The culprits, when found, being the ratfink terrorist swine they are, should be deported immediately to Gitmo—and not that “All you can eat Doritos” type of Saddam Gulag that the military runs either. As Murfreesboro’s now fragile economy teeters on the balance of collapse and it’s people wander the streets like the spirit-broken zombies they now are, the terrorists should be getting the full Newsweek-type Gitmo treatment in Cuba. Toby should personally administer the boot-in-ass implementation while Dick and Dubya perform a freedom themed morality tale with sockpuppets. Lee Greenwood should write a song specifically for the occasion and then sing it repeatedly in their faces. We should break them and then pursue the matter significantly past the breaking point. Let us be cruel and unusual in our administering of justice, people. I have no doubt that anyone who has stood before that pile of cedar ash, no matter how liberal and forgiving, will agree with me whole-heartedly.
Let us do it for the children.

4 Comments:

Anonymous Anonymous said...

apparently too many of cannonsburgh's after-dark homeless community gathered around the 'great bucket of fire' to warm their non-working hands in it's glorious glow... that's a shame... this time it just got to be too much when 'stinky joe' fell in head first and the blood in his alcohol could not stop the conflagration that erupted.
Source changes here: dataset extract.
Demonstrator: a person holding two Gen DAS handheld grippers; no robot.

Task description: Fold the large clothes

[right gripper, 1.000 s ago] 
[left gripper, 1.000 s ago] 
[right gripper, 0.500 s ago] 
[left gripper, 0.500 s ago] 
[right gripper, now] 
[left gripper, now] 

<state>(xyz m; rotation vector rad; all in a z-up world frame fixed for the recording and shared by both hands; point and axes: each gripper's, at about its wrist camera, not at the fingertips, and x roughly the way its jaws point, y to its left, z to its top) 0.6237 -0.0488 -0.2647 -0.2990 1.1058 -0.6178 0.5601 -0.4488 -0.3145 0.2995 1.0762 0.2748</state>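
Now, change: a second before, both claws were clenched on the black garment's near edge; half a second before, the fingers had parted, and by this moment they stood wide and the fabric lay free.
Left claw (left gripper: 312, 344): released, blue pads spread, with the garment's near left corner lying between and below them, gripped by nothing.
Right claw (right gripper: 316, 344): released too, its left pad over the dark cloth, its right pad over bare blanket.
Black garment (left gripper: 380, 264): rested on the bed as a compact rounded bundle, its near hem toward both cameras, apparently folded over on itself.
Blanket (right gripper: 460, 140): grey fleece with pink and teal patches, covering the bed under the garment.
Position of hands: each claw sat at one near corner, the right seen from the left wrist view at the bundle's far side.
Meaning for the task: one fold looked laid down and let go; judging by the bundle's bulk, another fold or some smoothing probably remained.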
little known fact... all of murfreesboro's water supply was collected in that bucket during rainstorms and distributed to each house through an underground network of pipes and tubes. now what will we drink??? huh???
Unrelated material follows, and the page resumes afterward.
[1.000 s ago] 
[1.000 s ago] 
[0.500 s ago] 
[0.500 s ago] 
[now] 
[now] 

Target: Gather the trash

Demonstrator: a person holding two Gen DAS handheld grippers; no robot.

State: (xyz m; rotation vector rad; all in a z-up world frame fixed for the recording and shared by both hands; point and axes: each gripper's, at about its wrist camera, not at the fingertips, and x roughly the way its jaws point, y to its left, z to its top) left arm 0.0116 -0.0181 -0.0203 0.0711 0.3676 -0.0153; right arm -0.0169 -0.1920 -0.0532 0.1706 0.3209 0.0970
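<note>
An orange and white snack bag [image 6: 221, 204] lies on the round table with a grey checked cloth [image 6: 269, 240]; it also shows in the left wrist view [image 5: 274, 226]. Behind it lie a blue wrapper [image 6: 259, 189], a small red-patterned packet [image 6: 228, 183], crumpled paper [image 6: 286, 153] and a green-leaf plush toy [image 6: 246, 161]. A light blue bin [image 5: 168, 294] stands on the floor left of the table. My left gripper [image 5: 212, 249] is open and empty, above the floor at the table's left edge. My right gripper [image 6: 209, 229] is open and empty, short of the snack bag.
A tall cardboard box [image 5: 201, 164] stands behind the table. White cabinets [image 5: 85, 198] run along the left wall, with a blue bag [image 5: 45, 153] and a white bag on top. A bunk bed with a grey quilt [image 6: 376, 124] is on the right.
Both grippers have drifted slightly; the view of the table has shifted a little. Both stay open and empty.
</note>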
back to the glorious stones river I guess...

b.

2:32 PM  
Blogger nashgirl said...

As a lifelong Boro resident, a little piece of me died when the bucket kicked the bucket on Sunday.
When I tried to tell my college friends of the tragedy, all I got was "What cedar bucket?" Perhaps the real tragedy is that too few knew of the existence of such a fine piece of American history, a bucket that has traversed the world only to return back to the Boro.
Maybe now the Davis Market curse will be lifted and all can leave the Boro once and for all.

5:42 PM  
Blogger Rex L. Camino said...

tha b,
"Stinky Joe" was camped out in the Governor's office at the time. Believe me, I know.

khall,
You never really know what you have in a large cedar bucket until it is no more--even if it is the largest.

10:27 PM  
Anonymous Anonymous said...

I heard it was a group of radical Muslims who, seeking revenge over recent mistreatment of the Koran, sought to hit us where it really hurt. Touche, Abdul, touche.